‘I live alone in the country, as I did before, busy with farming,’ Konstantin replied, looking with horror at the greediness with which his brother ate and drank, and trying not to let it show.

‘Why don’t you get married?’

‘Haven’t had a chance,’ Konstantin replied, blushing.

‘Why not? For me - it’s all over! I’ve spoiled my life. I’ve said and still say that if I’d been given my share when I needed it, my whole life would be different.’

Konstantin Dmitrich hastened to redirect the conversation.

‘You know, your Vanyushka works in my office in Pokrovskoe?’ he said.

Nikolai twitched his neck and fell to thinking.

‘So, tell me, how are things in Pokrovskoe? Is the house still standing, and the birches, and our schoolroom? And Filipp, the gardener, is he still alive? How I remember the gazebo and the bench! Watch out you don’t change anything in the house, but get married quickly and arrange it again just as it used to be. I’ll come to visit you then, if you have a nice wife.’

‘Come to visit me now,’ said Levin. ‘We’ll settle in so nicely!’

‘I’d come if I knew I wouldn’t find Sergei Ivanych there.’

‘You won’t find him there. I live quite independently from him.’

‘Yes, but, say what you like, you’ve got to choose between me and him,’ he said, looking timidly into his brother’s eyes. This timidity touched Konstantin.

‘If you want my full confession in that regard, I’ll tell you that in your quarrel with Sergei Ivanych I don’t take either side. You’re both wrong. You are wrong more externally, and he more internally.’

‘Ah, ah! You’ve grasped that, you’ve grasped that?’ Nikolai cried joyfully.
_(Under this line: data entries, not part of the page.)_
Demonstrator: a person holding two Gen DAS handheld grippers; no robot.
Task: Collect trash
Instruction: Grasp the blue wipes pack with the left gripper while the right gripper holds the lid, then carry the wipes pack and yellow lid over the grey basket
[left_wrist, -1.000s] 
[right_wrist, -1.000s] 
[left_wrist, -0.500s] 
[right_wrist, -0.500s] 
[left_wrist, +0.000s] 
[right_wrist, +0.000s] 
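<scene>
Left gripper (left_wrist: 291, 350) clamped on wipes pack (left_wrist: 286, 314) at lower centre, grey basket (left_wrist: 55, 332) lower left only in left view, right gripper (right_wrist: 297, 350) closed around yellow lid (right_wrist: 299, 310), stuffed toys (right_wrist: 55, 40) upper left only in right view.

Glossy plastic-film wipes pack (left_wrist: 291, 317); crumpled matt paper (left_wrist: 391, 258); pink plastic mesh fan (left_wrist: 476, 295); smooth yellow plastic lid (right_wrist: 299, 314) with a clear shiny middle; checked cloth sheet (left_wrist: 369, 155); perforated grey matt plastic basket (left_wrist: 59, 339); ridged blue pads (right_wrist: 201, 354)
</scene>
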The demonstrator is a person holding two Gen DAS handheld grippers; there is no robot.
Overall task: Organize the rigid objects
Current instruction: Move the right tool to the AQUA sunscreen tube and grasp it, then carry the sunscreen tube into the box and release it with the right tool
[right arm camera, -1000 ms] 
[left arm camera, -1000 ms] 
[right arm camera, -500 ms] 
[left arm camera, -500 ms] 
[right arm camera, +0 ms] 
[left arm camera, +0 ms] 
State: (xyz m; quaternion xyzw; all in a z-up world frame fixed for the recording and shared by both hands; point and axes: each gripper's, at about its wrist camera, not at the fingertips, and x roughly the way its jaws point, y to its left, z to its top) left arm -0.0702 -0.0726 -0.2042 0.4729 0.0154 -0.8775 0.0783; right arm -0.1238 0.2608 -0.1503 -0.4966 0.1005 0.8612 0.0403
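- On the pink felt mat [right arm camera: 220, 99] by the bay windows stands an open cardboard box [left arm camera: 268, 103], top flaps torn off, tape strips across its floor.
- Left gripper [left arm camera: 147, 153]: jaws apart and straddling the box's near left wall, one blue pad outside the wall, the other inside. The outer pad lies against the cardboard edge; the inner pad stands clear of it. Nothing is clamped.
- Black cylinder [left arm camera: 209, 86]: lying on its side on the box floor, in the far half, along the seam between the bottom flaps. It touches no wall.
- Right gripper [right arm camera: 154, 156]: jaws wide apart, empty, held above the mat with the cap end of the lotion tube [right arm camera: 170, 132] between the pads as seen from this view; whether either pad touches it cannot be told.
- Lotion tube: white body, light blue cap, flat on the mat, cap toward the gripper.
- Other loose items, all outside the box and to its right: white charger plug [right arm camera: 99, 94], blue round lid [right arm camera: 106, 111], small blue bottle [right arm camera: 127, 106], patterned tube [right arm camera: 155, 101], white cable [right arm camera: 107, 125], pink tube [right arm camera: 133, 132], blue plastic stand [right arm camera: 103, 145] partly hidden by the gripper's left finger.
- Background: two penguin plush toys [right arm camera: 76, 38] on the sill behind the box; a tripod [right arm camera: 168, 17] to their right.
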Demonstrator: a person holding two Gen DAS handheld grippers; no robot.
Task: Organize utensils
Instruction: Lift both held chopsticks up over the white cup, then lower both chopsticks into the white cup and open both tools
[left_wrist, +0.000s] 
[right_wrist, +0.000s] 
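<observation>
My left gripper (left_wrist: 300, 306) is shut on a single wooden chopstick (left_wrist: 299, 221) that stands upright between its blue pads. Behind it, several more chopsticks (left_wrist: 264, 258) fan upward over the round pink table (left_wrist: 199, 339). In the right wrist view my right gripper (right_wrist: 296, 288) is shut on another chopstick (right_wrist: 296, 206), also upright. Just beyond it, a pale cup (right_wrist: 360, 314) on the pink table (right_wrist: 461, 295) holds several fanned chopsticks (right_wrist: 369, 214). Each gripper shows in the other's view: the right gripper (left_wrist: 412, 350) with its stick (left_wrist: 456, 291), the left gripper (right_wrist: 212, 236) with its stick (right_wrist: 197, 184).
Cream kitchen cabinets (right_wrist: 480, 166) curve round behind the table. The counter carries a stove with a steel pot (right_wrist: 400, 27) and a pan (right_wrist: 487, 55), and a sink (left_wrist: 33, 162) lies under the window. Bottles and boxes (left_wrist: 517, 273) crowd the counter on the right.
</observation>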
‘But, if you wish to know, I personally value my friendship with you more, because ...’

‘Why, why?’

Konstantin could not say that he valued it more because Nikolai was unhappy and in need of friendship. But Nikolai understood that he wanted to say precisely that and, frowning, resorted to his vodka again.

‘Enough, Nikolai Dmitrich!’ said Marya Nikolaevna, reaching out with her plump, bare arm for the decanter.

‘Let go! Don’t interfere! I’ll beat you!’ he cried.

Marya Nikolaevna smiled her meek and kindly smile, which also infected Nikolai, and took away the vodka.

‘You think she doesn’t understand anything?’ Nikolai said. ‘She understands everything better than any of us. There’s something sweet and good in her, isn’t there?’

‘You’ve never been to Moscow before, miss?’ Konstantin said to her, so as to say something.

‘Don’t call her “miss”. She’s afraid of it. No one, except the justice of the peace, when she stood trial for wanting to leave the house of depravity, no one ever called her “miss”. My God, what is all this nonsense in the world!’ he suddenly cried out. ‘These new institutions, these justices of the peace, the zemstvo - what is this outrage!’

And he started telling about his encounters with the new institutions.

Konstantin Levin listened to him, and that denial of sense in all social institutions, which he shared with him and had often expressed aloud, now seemed disagreeable to him coming from his brother’s mouth.

‘We’ll understand it all in the other world,’ he said jokingly.

‘In the other world? Ah, I don’t like that other world! No, I don’t,’ he said, resting his frightened, wild eyes on his brother’s face. ‘And it might seem good to leave all this vileness and confusion, other people’s and one’s own, but I’m afraid of death, terribly afraid of death.’ He shuddered. ‘Do drink something. Want champagne? Or else let’s go somewhere. Let’s go to the gypsies! You know, I’ve come to have a great love of gypsies and Russian songs.’

His tongue began to get confused, and he jumped from one subject to another. Konstantin, with Masha’s help, persuaded him not to go anywhere and put him to bed completely drunk.

Masha promised to write to Konstantin in case of need and to persuade Nikolai Levin to go and live with him.